▶ [Exercise description]
Work out how many lines below contain the word "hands", then give that number alone.

[Stored items]
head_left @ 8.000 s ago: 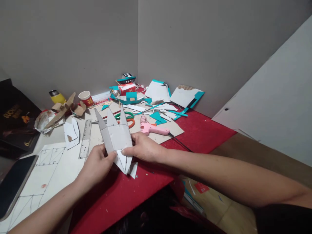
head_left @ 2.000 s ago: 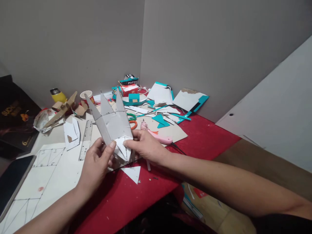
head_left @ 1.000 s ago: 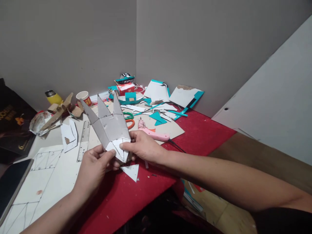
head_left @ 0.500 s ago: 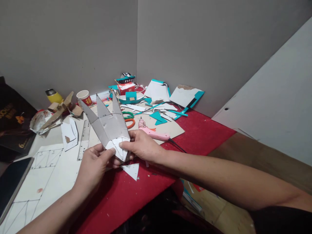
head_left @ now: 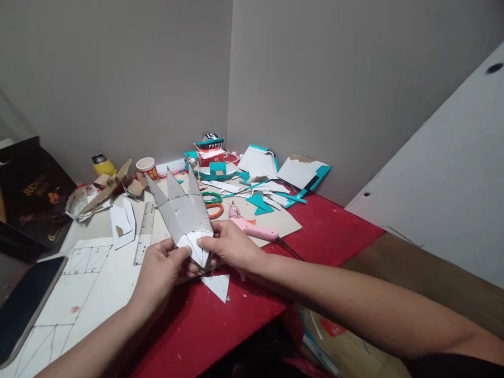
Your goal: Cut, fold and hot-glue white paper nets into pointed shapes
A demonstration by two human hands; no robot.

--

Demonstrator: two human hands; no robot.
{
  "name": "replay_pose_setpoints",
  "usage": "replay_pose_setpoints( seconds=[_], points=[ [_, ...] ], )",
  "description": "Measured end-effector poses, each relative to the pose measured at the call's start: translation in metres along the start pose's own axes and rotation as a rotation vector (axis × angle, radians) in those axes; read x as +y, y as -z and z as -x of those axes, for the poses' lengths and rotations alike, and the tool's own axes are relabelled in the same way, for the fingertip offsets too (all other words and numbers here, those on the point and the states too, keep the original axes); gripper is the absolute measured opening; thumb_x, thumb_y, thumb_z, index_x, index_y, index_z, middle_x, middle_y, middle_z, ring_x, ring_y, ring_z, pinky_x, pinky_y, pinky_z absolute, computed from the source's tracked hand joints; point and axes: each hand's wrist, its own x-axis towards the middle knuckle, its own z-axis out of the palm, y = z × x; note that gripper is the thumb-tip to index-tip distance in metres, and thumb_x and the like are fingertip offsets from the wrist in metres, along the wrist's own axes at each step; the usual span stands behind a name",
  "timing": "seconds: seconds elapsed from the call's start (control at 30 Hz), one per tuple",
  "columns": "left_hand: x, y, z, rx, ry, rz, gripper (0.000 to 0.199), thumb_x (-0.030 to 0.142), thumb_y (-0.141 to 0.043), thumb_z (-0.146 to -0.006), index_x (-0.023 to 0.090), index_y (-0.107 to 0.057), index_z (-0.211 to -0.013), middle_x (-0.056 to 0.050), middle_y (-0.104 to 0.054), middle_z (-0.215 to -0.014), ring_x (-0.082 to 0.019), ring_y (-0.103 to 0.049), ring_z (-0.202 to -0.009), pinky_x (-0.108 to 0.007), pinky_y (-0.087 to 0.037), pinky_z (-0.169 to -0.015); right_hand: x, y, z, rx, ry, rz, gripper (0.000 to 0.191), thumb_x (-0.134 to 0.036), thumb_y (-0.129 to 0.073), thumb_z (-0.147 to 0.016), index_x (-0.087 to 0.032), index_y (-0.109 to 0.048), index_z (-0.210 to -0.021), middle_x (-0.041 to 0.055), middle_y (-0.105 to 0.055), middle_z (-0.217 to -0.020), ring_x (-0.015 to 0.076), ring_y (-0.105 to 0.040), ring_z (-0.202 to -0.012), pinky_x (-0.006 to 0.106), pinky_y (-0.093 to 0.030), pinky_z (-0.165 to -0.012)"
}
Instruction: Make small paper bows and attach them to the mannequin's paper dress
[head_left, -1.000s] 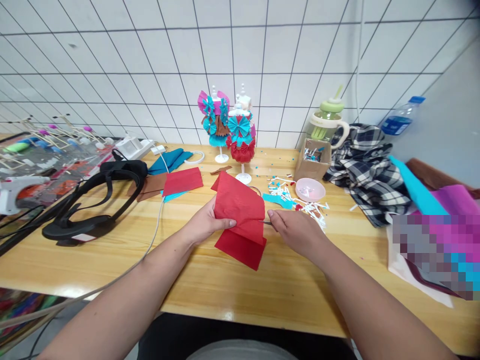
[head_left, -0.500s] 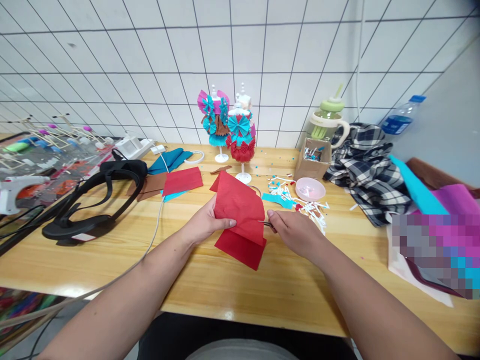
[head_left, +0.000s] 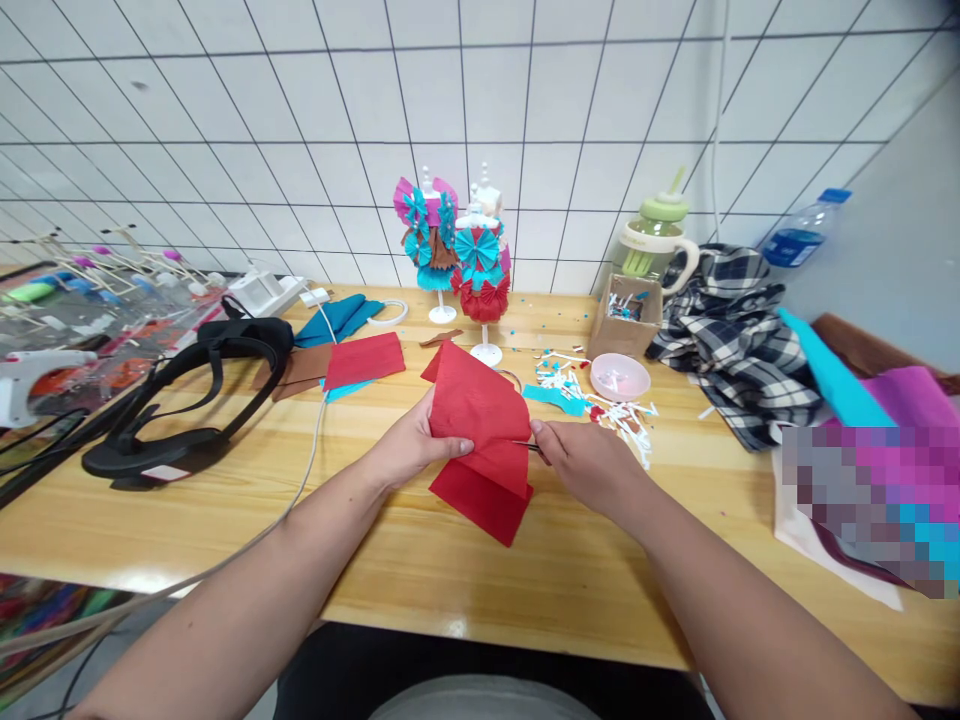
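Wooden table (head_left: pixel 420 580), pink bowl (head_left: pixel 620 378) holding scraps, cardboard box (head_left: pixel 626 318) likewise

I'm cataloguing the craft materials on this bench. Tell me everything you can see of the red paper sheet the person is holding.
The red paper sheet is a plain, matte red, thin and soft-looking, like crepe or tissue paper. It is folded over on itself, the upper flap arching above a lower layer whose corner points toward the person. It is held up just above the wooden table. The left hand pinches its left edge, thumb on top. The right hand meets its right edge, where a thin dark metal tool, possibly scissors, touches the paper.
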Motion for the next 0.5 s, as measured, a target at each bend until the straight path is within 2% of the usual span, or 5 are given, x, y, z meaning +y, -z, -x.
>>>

▶ [Answer section]
2